5. Datang Pagi: Stok barang lebih lengkap dan harga bisa lebih miring.
---
9. Menjaga Tradisi, Menyongsong Masa Depan
Keberadaan jual gerabah di Pasar Wage Dukun Gresik adalah bukti bahwa tradisi dapat berjalan seiring dengan modernisasi. Gerabah bukan hanya benda fungsional, tetapi juga simbol ketekunan, kreativitas, dan identitas budaya.
Bagi masyarakat Gresik, setiap hari Wage bukan hanya waktu untuk berdagang, tetapi juga perayaan kecil atas keberlanjutan warisan nenek moyang. Di tengah gempuran teknologi, gerabah mengingatkan kita pada pentingnya menghargai alam dan proses alami.
---
Kesimpulan
Jual gerabah Wage di Pasar Dukun Gresik adalah cerminan kehidupan pasar tradisional Jawa yang penuh warna. Dari proses pembuatan yang rumit hingga suasana tawar-menawar yang hangat, semua menghadirkan pengalaman belanja yang unik. Gerabah bukan sekadar peralatan rumah tangga, tetapi karya seni yang menyimpan sejarah panjang dan filosofi mendalam.
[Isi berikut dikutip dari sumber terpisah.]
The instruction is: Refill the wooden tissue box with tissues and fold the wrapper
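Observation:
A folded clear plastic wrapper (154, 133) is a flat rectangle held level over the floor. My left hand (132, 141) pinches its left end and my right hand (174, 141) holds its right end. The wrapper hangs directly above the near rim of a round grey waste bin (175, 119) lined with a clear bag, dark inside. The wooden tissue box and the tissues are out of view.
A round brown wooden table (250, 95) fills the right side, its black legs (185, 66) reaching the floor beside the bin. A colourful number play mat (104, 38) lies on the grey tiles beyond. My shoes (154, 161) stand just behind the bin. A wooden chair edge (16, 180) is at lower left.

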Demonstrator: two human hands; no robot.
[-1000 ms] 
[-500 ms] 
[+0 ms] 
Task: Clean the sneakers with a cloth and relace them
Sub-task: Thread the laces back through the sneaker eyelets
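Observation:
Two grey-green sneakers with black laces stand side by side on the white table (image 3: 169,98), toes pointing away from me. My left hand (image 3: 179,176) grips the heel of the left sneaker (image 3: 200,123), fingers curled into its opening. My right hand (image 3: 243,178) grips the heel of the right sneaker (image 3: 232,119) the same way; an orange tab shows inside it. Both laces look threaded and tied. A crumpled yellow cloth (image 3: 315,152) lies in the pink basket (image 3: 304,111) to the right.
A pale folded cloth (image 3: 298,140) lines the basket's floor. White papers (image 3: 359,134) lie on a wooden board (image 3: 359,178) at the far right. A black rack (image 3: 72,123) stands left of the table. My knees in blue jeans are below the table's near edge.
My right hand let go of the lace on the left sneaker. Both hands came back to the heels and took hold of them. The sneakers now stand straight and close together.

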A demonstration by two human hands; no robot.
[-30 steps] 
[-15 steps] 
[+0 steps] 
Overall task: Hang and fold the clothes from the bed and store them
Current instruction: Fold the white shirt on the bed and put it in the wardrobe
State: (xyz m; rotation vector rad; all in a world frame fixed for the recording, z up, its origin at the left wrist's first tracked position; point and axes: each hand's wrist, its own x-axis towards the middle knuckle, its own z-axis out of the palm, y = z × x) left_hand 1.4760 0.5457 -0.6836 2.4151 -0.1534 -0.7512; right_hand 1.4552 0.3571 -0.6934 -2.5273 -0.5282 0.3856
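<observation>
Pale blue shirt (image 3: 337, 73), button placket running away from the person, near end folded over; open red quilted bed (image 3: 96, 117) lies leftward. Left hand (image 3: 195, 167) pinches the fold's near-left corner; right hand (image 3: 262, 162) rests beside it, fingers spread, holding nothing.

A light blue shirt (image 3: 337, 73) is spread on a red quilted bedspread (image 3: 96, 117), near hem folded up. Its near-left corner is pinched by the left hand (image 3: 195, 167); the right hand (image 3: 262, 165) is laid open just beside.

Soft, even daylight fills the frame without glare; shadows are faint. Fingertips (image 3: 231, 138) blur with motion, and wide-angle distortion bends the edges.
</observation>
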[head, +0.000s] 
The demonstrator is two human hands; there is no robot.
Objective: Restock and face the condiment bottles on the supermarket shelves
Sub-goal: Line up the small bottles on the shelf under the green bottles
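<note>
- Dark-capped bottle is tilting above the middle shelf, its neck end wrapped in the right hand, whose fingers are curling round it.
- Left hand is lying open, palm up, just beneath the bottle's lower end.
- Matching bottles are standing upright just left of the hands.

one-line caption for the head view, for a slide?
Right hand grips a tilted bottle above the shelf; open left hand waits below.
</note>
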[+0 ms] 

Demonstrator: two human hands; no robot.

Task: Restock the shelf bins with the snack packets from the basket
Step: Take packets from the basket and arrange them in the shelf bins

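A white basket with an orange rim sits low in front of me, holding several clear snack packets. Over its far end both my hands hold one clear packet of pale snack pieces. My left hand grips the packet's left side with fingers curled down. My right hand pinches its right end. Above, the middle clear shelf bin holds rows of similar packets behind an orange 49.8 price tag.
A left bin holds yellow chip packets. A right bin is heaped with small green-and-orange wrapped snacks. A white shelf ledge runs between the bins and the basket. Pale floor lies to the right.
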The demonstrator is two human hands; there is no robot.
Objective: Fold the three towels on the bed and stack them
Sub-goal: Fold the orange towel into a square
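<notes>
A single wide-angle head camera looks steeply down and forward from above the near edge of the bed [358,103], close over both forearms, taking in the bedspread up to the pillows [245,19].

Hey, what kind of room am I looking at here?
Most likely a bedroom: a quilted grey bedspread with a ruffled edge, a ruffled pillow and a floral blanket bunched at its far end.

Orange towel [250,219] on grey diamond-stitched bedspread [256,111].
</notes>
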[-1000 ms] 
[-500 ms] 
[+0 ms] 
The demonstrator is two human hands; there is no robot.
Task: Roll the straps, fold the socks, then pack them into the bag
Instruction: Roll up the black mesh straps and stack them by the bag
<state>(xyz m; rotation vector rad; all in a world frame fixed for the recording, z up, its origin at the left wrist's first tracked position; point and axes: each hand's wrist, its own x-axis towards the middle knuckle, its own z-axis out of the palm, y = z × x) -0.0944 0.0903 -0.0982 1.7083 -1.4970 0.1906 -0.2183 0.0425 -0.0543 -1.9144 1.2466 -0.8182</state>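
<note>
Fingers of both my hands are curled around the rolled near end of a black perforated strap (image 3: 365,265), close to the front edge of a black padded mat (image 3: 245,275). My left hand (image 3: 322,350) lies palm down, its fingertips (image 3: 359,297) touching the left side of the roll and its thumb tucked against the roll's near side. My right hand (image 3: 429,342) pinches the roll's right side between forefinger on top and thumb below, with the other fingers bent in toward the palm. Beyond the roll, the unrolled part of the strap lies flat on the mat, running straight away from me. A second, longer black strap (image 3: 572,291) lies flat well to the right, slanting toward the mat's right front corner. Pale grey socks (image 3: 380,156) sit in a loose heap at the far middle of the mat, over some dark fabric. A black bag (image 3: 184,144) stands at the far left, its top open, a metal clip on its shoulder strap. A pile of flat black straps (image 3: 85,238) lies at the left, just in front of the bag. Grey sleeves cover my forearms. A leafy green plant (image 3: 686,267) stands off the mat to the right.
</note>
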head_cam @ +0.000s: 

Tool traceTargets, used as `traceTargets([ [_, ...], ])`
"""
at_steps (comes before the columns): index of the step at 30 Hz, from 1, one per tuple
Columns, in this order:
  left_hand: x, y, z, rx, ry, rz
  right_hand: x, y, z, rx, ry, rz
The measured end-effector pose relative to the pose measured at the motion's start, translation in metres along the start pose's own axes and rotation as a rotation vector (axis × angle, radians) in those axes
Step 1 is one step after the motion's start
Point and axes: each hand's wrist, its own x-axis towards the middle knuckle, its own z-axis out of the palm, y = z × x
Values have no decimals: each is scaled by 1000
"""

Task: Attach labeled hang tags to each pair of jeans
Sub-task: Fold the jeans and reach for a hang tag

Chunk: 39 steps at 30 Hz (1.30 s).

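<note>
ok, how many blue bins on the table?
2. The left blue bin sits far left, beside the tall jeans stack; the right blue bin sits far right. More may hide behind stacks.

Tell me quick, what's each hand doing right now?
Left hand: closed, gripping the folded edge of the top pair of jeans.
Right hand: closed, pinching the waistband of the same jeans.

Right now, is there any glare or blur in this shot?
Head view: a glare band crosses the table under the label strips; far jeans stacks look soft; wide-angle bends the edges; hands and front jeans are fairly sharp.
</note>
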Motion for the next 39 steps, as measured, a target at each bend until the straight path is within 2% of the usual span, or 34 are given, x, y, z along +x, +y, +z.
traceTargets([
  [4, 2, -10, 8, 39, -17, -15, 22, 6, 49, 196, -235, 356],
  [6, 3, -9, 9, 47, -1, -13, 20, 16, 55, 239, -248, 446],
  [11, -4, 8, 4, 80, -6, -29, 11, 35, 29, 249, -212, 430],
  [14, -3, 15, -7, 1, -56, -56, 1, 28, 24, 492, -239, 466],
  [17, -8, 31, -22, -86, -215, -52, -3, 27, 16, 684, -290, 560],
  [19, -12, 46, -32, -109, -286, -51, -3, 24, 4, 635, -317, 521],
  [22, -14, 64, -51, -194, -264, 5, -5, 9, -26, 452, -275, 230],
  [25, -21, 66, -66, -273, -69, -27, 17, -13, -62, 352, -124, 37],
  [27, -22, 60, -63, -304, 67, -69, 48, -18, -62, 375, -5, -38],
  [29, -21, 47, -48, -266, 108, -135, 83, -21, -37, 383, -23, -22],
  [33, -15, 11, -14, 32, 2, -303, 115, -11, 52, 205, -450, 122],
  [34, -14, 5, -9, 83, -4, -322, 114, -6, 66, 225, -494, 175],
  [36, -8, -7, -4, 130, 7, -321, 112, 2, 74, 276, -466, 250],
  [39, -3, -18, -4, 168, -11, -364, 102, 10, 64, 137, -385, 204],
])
Bagi Anda yang berkunjung ke Gresik, sempatkanlah mampir ke Pasar Wage Dukun. Nikmati aroma tanah liat, sapa ramah para pedagang, dan bawa pulang sepotong tradisi dalam bentuk gerabah yang indah. Dengan begitu, Anda turut menjaga agar warisan budaya ini terus hidup di tengah dunia yang serba cepat.